Layer 5: Service Mesh (Istio)

If you are running Istio, a misconfigured VirtualService or DestinationRule can silently route traffic
to the wrong place or drop it entirely.

# Check all sidecars are synced
istioctl proxy-status

# Check Istio config for a specific namespace
istioctl analyze -n <namespace>

# Check Envoy proxy logs for a specific pod
kubectl logs <pod-name> -n <namespace> -c istio-proxy | tail -50

# Check VirtualService and DestinationRule
kubectl get virtualservice --all-namespaces
kubectl get destinationrule --all-namespaces
kubectl describe virtualservice <vs-name> -n <namespace>

# Check mTLS policy
kubectl get peerauthentication --all-namespaces

⚠️ Common Istio Trap: You enable STRICT mTLS globally but a Job or
CronJob runs without a sidecar. Traffic to that pod silently fails.

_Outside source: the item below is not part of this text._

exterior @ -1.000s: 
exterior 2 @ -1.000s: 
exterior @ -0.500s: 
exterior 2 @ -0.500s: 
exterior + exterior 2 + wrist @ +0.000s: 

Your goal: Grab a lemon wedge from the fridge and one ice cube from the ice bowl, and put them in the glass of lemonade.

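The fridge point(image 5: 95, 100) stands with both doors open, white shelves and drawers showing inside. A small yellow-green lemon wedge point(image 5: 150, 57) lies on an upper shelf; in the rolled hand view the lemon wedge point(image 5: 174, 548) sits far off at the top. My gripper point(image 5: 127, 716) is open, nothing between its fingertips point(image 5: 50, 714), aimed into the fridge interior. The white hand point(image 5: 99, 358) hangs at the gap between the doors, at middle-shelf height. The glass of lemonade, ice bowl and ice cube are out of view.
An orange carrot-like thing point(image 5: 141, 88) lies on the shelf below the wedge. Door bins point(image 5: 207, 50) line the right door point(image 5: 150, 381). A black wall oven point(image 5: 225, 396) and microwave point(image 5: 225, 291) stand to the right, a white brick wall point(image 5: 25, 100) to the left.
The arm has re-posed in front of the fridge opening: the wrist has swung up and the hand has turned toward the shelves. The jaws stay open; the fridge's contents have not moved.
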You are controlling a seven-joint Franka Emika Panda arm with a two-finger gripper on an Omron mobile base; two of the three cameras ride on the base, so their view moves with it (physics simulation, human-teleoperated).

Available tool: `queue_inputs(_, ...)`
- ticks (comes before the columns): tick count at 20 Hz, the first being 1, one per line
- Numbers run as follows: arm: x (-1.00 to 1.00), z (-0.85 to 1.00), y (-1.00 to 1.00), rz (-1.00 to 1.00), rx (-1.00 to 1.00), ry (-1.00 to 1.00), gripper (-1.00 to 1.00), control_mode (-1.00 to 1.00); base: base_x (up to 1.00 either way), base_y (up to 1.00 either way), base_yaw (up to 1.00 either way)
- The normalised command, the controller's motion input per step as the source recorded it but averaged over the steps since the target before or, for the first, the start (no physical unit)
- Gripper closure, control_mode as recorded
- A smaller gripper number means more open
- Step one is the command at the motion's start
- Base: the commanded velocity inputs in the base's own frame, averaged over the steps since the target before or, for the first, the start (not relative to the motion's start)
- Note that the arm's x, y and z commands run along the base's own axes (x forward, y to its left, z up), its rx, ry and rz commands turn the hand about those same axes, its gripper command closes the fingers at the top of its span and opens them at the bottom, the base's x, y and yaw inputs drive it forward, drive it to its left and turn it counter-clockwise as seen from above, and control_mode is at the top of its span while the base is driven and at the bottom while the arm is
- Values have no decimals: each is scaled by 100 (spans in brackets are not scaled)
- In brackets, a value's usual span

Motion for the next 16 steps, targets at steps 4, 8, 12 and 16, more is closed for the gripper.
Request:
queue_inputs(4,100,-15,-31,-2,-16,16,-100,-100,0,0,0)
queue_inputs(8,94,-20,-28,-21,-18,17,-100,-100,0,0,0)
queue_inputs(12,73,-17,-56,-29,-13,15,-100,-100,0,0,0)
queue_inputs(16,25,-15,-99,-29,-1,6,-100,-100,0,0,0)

The pod logs show nothing because
the connection never reached the application.

Layer 6: Kubernetes Service and Pod

# Check service endpoints — are they populated?
kubectl get endpoints <service-name> -n <namespace>

# Compare service selector with pod labels
kubectl get service <service-name> -n <namespace> -o jsonpath='{.spec.selector}'
kubectl get pods -n <namespace> --show-labels

# Full pod description
kubectl describe pod <pod-name> -n <namespace>
kubectl logs <pod-name> -n <namespace> --previous
kubectl top pod <pod-name> -n <namespace>

# Check for OOMKilled pods
kubectl get pods --all-namespaces -o json | \
  jq '.items[] | select(.status.containerStatuses[]?.lastState.terminated.reason=="OOMKilled") | {name:.metadata.name,namespace:.metadata.namespace}'

# Check pod restart count
kubectl get pods --all-namespaces --sort-by='.status.containerStatuses[0].restartCount' | tail -20

# Check probe failures
kubectl describe pod <pod-name> -n <namespace> | grep -A5 "Liveness\|Readiness"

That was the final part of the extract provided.